What to work on = An exact reproduction of all the data is needed, with no images in it.

——————————

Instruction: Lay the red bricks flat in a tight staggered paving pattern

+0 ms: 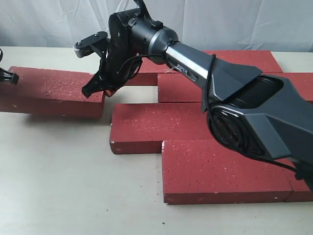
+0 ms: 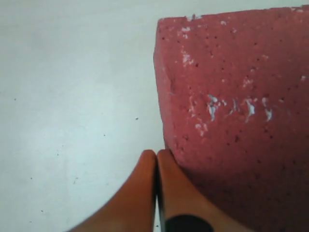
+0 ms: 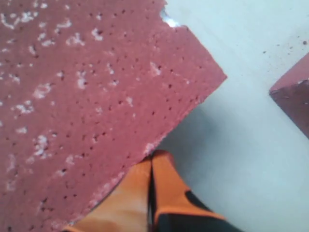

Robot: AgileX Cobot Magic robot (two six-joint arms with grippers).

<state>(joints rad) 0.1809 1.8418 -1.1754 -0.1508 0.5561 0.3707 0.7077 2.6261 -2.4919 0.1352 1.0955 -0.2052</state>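
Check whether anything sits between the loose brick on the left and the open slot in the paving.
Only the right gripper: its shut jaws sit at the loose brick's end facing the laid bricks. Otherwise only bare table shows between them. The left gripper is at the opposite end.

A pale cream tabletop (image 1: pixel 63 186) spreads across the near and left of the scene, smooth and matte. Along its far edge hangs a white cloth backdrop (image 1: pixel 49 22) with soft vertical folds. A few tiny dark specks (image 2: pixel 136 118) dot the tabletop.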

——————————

Reply =
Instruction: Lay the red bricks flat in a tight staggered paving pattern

+0 ms: 
+0 ms: 
+0 ms: 

Robot: AgileX Cobot Magic robot (two six-joint arms with grippers).

<state>(joints rad) 0.1809 1.8418 -1.1754 -0.1508 0.5561 0.3707 0.7077 2.6261 -2.4919 0.1352 1.0955 -0.2052</state>
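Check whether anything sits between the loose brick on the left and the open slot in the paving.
Only the right gripper: its shut jaws sit at the loose brick's end facing the laid bricks. Otherwise only bare table shows between them. The left gripper is at the opposite end.

A pale cream tabletop (image 1: pixel 63 186) spreads across the near and left of the scene, smooth and matte. Along its far edge hangs a white cloth backdrop (image 1: pixel 49 22) with soft vertical folds. A few tiny dark specks (image 2: pixel 136 118) dot the tabletop.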

The answer given above is the complete response.